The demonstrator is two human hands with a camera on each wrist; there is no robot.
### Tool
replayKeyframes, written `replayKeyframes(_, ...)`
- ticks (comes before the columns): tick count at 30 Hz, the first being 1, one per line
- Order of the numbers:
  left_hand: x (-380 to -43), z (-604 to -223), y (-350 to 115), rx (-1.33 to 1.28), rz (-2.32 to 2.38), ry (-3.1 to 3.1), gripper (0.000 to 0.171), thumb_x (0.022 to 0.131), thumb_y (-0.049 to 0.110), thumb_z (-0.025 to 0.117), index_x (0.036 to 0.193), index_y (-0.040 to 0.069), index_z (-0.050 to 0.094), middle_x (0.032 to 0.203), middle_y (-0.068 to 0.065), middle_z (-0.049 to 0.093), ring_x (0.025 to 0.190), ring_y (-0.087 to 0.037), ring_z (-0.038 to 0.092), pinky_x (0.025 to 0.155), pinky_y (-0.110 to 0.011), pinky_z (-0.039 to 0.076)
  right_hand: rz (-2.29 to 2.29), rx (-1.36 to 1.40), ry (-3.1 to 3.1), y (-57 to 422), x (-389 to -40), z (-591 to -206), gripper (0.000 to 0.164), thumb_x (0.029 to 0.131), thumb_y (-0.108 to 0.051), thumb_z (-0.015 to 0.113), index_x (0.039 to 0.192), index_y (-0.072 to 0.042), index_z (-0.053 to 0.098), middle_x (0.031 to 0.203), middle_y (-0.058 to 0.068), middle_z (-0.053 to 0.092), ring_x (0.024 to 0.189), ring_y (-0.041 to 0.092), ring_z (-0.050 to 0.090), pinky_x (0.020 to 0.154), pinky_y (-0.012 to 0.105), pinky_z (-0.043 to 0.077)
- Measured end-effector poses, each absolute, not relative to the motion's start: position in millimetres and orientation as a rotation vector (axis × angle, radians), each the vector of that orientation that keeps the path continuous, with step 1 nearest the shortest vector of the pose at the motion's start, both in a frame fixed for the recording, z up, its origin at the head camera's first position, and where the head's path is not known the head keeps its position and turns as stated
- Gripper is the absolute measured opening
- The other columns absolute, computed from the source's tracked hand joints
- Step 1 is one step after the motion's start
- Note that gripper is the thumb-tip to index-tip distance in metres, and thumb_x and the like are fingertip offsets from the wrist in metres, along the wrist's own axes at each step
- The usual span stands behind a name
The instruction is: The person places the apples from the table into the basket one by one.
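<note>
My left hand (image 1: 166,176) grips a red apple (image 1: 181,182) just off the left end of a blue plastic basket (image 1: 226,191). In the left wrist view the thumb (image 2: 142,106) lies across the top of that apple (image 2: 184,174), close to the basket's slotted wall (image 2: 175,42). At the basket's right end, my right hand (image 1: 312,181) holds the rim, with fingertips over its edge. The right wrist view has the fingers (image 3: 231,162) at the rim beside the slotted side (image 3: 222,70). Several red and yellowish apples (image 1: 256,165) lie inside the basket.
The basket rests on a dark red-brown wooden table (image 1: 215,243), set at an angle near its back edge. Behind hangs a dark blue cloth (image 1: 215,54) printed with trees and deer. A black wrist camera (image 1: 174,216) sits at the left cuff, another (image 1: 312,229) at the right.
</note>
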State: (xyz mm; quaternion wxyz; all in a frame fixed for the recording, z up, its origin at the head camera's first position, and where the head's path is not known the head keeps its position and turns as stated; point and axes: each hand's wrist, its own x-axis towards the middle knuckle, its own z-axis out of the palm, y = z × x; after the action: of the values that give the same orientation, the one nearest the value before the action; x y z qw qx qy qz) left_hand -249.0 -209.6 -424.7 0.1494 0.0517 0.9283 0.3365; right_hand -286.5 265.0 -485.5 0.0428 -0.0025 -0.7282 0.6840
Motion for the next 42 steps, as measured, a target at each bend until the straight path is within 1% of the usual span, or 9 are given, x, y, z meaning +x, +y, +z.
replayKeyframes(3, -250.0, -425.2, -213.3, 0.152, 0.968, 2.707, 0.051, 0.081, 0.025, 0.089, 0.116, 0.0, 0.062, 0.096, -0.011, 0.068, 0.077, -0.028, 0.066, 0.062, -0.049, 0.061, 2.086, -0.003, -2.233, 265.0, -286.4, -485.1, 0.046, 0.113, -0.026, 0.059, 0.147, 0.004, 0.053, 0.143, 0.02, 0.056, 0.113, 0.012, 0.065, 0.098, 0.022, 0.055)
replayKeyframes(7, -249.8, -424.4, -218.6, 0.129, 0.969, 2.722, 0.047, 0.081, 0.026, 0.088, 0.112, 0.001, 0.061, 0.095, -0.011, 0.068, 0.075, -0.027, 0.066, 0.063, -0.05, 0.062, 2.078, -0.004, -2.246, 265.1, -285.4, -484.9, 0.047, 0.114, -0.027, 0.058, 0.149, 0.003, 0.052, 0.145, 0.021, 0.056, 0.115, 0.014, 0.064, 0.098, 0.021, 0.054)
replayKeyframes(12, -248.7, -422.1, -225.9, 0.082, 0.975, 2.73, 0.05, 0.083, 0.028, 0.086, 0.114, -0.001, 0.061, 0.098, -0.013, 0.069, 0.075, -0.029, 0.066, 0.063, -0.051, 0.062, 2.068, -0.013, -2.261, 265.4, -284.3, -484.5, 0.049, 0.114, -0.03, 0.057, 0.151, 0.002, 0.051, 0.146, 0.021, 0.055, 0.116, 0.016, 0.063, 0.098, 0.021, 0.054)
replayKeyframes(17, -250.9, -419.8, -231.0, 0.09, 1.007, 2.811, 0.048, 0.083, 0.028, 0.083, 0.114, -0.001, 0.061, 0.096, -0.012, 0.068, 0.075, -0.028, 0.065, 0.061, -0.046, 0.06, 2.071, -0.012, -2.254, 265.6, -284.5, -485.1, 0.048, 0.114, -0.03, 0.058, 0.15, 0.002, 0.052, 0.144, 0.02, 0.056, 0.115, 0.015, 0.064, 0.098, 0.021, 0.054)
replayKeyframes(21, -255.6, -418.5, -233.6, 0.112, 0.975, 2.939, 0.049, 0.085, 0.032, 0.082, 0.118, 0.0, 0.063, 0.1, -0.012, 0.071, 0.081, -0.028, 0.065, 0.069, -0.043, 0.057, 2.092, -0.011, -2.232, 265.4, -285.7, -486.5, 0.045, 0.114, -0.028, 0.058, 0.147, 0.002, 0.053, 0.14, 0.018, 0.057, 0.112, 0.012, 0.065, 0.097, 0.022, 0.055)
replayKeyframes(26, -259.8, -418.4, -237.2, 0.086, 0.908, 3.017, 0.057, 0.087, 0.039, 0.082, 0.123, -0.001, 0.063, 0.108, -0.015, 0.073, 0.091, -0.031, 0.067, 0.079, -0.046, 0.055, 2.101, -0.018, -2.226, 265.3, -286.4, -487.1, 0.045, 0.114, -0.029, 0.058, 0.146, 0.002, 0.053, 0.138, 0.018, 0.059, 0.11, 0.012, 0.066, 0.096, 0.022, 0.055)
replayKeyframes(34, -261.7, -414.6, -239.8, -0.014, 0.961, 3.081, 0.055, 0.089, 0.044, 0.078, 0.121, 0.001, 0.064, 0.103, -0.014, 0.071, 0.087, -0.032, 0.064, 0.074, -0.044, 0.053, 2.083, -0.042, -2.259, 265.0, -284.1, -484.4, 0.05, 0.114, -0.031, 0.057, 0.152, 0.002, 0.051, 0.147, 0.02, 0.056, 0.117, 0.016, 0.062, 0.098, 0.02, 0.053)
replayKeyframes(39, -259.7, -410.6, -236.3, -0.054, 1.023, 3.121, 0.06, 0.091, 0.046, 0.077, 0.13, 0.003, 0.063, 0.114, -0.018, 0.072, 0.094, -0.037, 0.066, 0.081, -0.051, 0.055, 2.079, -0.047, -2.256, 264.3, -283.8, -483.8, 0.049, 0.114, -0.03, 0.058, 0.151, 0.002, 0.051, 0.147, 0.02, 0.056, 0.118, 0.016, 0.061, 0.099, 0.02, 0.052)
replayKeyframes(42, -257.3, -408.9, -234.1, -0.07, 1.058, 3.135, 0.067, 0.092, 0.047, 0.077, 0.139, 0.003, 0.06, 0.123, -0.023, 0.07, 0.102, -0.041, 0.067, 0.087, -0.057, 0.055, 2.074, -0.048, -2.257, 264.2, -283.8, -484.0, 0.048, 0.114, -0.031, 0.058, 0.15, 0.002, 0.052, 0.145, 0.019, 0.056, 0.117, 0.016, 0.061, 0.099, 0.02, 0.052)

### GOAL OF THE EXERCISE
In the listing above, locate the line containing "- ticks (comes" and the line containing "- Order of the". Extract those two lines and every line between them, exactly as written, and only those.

### COMPLETED TASK
- ticks (comes before the columns): tick count at 30 Hz, the first being 1, one per line
- Order of the numbers:

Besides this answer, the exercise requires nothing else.